Groupes à la géographie et à la philosophie Do It Yourself proches ainsi qu'à la volonté commune de garder leurs morceaux comme des oeuvres personnelles, Grouper et City Center partagent l'affiche, le temps d'un split 7", fin 2008. Court, hypnotisant et intense; chacun à sa manière, le temps de quelques minutes, laisse une empreinte minimale mais marquante.

"False Horizon" de Grouper ouvre le bal.

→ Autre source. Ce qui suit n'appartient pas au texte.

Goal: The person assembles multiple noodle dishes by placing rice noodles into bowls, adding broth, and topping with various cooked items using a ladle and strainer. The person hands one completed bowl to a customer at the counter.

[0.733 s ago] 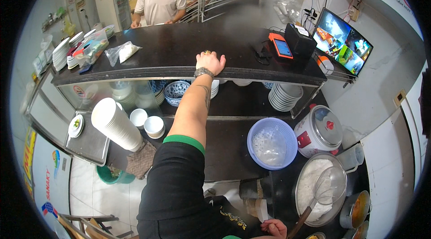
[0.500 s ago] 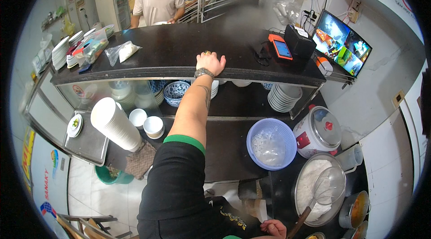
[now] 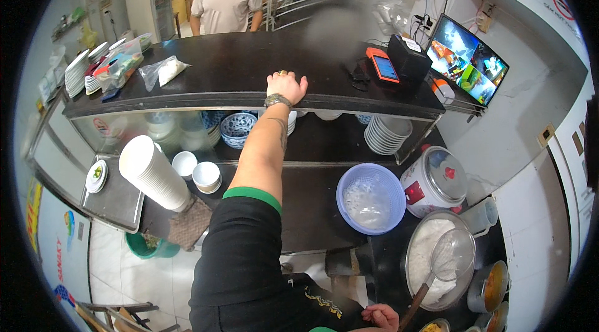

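My left hand rests palm down on the dark counter near its front edge, with a ring and a wristwatch. Its thumb stands apart, the fingers bend partly out of sight, and it holds nothing visible. Low in the picture, my right hand sits close to my body with curled fingers; whatever is in it, if anything, is hidden. Beside it runs the wooden handle of a wire strainer, which lies over a wide metal bowl of white food. The handle's end is hidden near the hand.
A blue colander and a lidded cooker stand at the right. Stacked white cups lean at the left by small bowls. Patterned bowls fill the shelf. A handheld terminal lies on the counter; a person stands behind it.
The view has shifted slightly, while my left hand stays on the counter. The person opposite has straightened up, arms lowered from the counter. My right hand looks unchanged.
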Demonstrator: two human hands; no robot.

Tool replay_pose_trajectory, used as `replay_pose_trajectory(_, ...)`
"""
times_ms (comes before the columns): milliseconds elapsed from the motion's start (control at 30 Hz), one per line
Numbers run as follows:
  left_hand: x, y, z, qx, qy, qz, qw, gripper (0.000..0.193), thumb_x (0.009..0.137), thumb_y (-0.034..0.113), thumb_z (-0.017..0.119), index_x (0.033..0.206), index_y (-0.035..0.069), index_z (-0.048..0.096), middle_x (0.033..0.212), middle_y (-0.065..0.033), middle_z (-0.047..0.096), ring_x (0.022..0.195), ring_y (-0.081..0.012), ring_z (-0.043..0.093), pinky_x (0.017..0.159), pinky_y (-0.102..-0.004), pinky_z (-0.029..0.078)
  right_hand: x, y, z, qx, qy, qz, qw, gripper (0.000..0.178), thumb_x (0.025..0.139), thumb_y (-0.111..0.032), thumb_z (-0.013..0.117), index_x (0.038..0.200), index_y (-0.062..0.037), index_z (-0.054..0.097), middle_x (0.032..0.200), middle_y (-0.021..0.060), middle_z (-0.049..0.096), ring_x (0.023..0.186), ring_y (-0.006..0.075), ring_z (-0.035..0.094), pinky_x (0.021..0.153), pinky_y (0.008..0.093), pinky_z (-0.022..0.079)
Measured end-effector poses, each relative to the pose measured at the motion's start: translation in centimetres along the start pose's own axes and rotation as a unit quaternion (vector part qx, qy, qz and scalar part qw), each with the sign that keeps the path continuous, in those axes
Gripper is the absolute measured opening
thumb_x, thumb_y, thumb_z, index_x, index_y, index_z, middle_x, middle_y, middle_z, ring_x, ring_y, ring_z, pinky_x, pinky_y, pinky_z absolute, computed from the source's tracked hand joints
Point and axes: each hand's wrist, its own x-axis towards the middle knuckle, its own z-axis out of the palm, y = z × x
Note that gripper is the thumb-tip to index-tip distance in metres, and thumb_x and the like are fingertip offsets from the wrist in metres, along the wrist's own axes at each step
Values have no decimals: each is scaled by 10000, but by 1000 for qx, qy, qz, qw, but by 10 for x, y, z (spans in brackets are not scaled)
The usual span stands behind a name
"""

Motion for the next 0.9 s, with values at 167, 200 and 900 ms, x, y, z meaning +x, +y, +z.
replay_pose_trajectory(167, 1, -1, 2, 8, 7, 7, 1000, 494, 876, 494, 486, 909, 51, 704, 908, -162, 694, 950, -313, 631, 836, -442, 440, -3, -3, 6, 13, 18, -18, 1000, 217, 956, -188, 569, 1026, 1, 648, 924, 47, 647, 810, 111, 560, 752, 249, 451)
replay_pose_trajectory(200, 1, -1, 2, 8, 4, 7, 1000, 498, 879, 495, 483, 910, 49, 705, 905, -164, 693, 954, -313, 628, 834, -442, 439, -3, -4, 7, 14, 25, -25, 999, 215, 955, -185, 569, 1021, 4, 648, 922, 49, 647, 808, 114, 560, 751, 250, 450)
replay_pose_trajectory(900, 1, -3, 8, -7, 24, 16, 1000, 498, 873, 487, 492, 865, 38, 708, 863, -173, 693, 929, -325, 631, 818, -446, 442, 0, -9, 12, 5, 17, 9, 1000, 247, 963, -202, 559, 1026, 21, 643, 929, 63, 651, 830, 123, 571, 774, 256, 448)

Dans la droite lignée de Dragging a Dead Deer Up a Hill sorti un peu plus tôt en 2008 (et composé lors des mêmes sessions d'enregistrements), il s'agit ici d'une guitare à la mélodie minimale, répétée incessamment, sur laquelle se pose une voix douce, claire presque fantômatique. Une voix multipliée qui forme un choeur murmurant, incantatoire qui touche par la volupté de ses arrangements. Un peu plus de 4 minutes qui emmènent loin. L'horizon est lumineux.

City Center prolonge ensuite le voyage. L'atmosphère change, les sonorités sont plus abondantes, en boucle, elles noient une voix qui tente vainement de faire surface et ne rencontre finalement que son écho. L'ensemble est moins immédiat, plus étouffé. "This Is How We See in the Dark" se perçoit comme un rip-off d'Animal Collective, l'éclat et le sens de la pop en moins. Les mêmes effets y côtoient le même désir de s'affranchir de la mélodie convenue. Un exercice qui reste intéressant pour Fred Thomas et qui semble le préparer à son premier vrai album à paraître courant 2009. Restons curieux.

Le split Grouper w/ City Center est sorti en décembre 2008, autoproduit.